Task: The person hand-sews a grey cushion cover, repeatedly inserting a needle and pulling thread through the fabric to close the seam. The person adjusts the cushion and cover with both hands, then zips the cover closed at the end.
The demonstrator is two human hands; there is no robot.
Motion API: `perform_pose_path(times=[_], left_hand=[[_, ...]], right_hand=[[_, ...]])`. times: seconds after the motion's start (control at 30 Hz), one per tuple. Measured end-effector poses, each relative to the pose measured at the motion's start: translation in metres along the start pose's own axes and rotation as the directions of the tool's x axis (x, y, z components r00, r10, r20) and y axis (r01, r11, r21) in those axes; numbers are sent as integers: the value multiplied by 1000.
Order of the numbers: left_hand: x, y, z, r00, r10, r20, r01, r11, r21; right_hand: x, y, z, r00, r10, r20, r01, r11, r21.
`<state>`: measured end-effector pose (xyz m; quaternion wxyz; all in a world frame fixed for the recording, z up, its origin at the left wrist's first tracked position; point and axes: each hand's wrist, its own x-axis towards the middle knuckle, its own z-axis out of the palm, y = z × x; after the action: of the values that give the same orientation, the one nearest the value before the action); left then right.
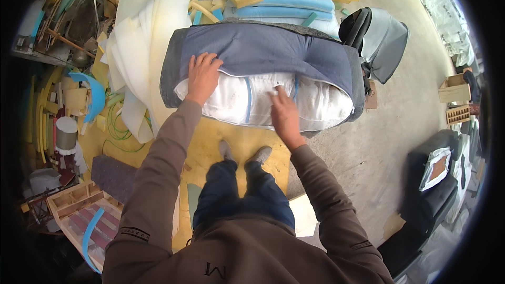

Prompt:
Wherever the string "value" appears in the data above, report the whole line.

Solution to this task:
Motion API: `perform_pose_path(times=[_], left_hand=[[_, ...]], right_hand=[[_, ...]])`. times: seconds after the motion's start (control at 30 Hz), one per tuple. Measured end-effector poses, each relative to the pose measured at the motion's start: translation in metres along the start pose's own axes and rotation as the directions of the tool's x axis (x, y, z components r00, r10, r20) and y axis (r01, r11, r21) in those axes; numbers are sent as integers: the value multiplied by 1000.
`<state>`: measured end-effector pose (xyz m; quaternion wxyz; all in a world frame fixed for the recording, z up, its origin at the left wrist's first tracked position; point and axes: each hand's wrist, its own x-axis towards the middle knuckle, its own z-axis out of the palm, y = z × x; after the action: of the values that give the same orientation, the one nearest the value before the action); left then right.

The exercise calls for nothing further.